What the exercise asks — Each line, starting at the one with "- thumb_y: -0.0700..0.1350" and running to the end of the data below, is to be set down again exactly, both ends included; leave pictures out.

Data section —
........

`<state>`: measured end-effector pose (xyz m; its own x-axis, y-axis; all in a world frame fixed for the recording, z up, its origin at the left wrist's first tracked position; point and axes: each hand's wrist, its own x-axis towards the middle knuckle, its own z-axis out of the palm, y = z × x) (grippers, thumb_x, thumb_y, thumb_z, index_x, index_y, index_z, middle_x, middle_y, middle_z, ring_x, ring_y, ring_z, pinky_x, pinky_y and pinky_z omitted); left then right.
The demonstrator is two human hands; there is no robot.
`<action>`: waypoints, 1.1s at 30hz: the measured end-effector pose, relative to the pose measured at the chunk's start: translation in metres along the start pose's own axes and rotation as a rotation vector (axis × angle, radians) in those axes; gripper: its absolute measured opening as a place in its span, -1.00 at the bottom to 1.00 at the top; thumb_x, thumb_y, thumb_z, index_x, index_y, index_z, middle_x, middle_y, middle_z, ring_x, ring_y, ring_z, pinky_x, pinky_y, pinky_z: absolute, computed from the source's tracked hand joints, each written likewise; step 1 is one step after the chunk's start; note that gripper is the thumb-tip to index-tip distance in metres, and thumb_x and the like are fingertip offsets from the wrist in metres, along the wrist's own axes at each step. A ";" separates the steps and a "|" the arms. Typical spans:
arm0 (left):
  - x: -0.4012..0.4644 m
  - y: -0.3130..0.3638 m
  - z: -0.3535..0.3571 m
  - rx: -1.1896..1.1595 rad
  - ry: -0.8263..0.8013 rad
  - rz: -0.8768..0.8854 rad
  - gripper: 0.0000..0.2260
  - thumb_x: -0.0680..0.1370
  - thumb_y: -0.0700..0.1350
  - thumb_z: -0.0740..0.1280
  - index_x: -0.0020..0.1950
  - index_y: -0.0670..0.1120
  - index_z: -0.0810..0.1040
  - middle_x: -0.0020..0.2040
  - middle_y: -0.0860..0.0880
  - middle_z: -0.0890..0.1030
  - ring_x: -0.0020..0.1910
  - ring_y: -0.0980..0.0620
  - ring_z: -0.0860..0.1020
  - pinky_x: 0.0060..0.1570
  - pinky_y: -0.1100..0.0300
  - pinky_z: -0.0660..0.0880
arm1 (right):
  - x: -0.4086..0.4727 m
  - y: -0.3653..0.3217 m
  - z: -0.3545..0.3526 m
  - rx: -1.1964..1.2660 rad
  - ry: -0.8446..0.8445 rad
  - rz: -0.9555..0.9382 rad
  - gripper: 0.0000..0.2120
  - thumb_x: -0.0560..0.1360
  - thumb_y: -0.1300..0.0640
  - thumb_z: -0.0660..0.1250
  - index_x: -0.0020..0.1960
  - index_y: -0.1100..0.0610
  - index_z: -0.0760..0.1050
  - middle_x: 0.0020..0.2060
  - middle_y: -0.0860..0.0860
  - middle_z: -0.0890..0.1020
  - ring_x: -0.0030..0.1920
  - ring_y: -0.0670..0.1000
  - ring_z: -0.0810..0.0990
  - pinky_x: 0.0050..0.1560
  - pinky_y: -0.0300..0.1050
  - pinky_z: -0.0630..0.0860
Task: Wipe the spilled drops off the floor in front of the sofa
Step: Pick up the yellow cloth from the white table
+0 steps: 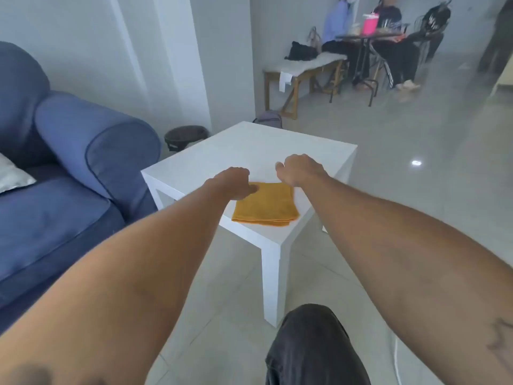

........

Answer section —
  - thumb_y: -0.0700..0.1350
  - thumb_z: -0.0740..0.1280
  - index_x: -0.0020..0.1950
  - index_y: -0.0670..0.1120
  - index_z: -0.0810..0.1040
  - middle_x: -0.0020..0.2040
  - middle_y: -0.0860..0.0880
  - middle_z: -0.0890..0.1030
  - ring_x: -0.0020..0.1910
  - ring_y: -0.0980..0.0620
  - ring_z: -0.0860..0.1020
  - pinky_x: 0.0060..0.1570
  - pinky_y: -0.1100..0.0300
  - pinky_z: -0.0660..0.0880
arm1 (right):
  - x: -0.4086..0.4727 m
  - y: -0.3653..0.3217 m
  - z: -0.3545..0.3526 m
  - rx: -1.1964..1.2660 rad
  - ry: -0.8446..0.8445 rad
  - rz: -0.9555..0.9382 rad
  - gripper: 0.0000..0.2120
  - thumb_x: -0.0560..0.1360
  - thumb_y: -0.1300..0.0640
  - thumb_z: -0.0660..0.1250
  - index_x: -0.0020..0.1960
  - index_y: -0.1100..0.0610
  - index_z: -0.0760..0.1050
  - middle_x: 0.0020..0.2060
  - middle_y: -0.0860..0.0860
  - middle_z: -0.0890..0.1020
  - ring_x: -0.0030..0.1920
  - ring_y: -0.0670..0.1000
  - ring_z: -0.0810..0.0990
  - pinky_x: 0.0050..0.1560
  - pinky_y: -0.0300..0.1050
  - pinky_z: -0.0630..0.0860
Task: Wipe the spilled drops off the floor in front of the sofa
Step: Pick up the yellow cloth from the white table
+0 steps: 

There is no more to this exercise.